The question is, can we trust the owners of this site to do any better in the future than they have in the past? Would it have been so difficult, given the strategic position of this eyesore, to pull down the grotty chalets and at least clear the site and its dangers? I’m not sure how long it has lain derelict, but I for one have been cursing the landowner every time I pass it.
The fact is that whatever is built there – be it luxury apartments, or 73 holiday chalets – will stand out like every other beacon of man-made debris that litters many beautiful coastlines around the world. As the only building site of any size along this stretch of coast it has the potential to be a carbuncle of massive proportions.
Jersey’s natural beauty is all it has got, at the present time, that will stand the test of recessions to come. You can move banks out of the Island. You can’t move the north coast. But you can destroy it with mindless vandalism.
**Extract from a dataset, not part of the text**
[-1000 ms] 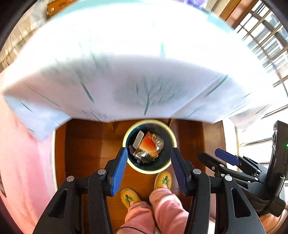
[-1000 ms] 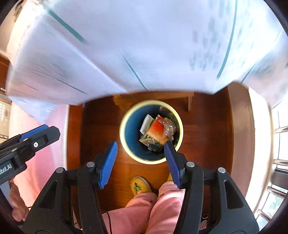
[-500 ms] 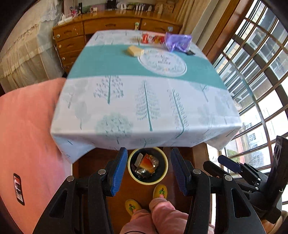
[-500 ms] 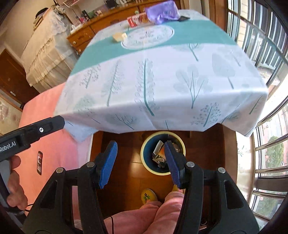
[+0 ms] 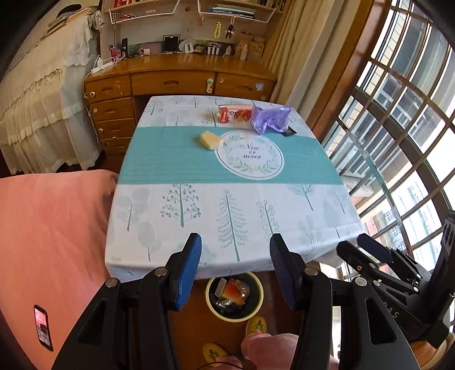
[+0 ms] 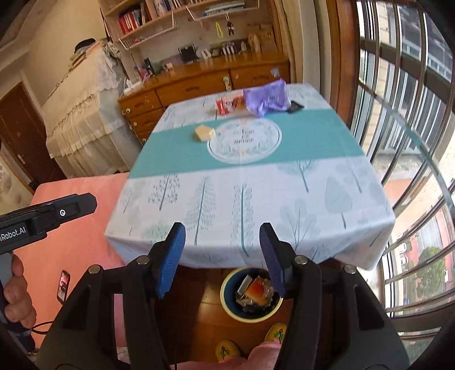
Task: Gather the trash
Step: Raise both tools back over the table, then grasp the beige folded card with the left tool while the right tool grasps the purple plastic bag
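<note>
Trash bin (image 5: 257, 287) half hidden under tablecloth (image 5: 233, 222)

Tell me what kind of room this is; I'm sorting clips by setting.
Most likely a bedroom at home: a pink bed beside the clothed table, a wooden dresser with knick-knacks, bookshelves above, and a barred bay window.

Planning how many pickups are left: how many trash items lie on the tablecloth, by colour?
Yellow block: 1
Red wrapper: 1
Purple bag: 1
Black packet: 1
Total: 4
</note>
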`<state>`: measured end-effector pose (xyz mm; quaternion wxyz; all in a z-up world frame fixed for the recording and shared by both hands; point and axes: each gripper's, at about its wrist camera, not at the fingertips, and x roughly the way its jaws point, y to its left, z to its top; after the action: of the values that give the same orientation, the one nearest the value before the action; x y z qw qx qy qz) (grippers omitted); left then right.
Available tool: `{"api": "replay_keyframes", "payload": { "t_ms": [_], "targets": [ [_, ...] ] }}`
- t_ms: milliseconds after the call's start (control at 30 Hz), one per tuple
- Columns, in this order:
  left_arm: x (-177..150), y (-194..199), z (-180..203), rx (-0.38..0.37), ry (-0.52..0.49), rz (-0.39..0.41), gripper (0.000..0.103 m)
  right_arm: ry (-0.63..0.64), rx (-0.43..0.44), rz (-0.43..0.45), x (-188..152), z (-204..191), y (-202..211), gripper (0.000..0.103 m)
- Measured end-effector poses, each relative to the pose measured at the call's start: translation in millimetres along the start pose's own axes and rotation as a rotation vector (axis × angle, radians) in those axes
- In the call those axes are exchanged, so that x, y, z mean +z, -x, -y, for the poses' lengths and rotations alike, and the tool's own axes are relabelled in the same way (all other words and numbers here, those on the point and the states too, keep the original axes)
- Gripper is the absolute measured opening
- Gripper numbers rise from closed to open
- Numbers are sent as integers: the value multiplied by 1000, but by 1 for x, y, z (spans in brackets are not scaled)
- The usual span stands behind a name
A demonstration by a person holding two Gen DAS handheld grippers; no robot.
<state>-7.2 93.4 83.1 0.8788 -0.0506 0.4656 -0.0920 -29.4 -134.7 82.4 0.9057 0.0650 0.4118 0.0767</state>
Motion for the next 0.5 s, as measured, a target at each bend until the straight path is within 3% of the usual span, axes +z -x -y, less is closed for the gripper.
{"api": "replay_keyframes", "payload": {
  "t_ms": [233, 500],
  "targets": [
    [46, -11, -11, 20, 67, 27, 51, 11, -12, 35, 41, 13, -11, 51],
    [120, -80, -16, 72, 167, -17, 51, 81, 15, 50, 118, 54, -73, 51]
  ]
}}
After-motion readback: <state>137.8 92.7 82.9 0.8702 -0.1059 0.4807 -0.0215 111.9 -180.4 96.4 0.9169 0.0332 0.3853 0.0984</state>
True, not everyone appreciates a quiet stroll among the heather and bracken and, at this time of year, the fabulous mounds of yellow gorse and gentle loveliness of the spring wild flowers. Not everyone wants to look out over the waves looking for cormorants or even dolphins, or listen to the sounds of the natural world.
Some would like to see the whole of the north coast taken over by karting tracks and rifle ranges, extreme sports centres and holiday camps. Some believe the Island is losing an income and wasting its resources by not creating a Costa del Bouley Bay.
Perhaps the developer, Trevor Hemmings, with several billions to spare, is not one of them. But can we trust him?
At the same time, it seems to be the rule that if a site has been built on in the past, it must be build on in the future.
Against the promise of bigger business bucks, what chance for 10,347 Islanders’ names on a petition?
I WAS disappointed to see the demise of Tools for Self Reliance. For 15 years now this small group has been getting together to do some good in a sustainable way by mending tools that are past their prime and sending them out to countries desperately in need of resources.
They have been able to do this because the States has allowed them the use of a shed in town which is now required for, you guessed it, more ‘developments’.
I can remember reporting the activities of this charity when it first set up and being impressed by its simplicity and common sense.
Given the overt desire of so many commercial firms these days to get their fund-raising actitivities into the public eye, is there anyone out there who could – or would – step forward and enable the group to continue?
Or are simplicity and common sense simply not ‘sexy’ enough for anyone to care?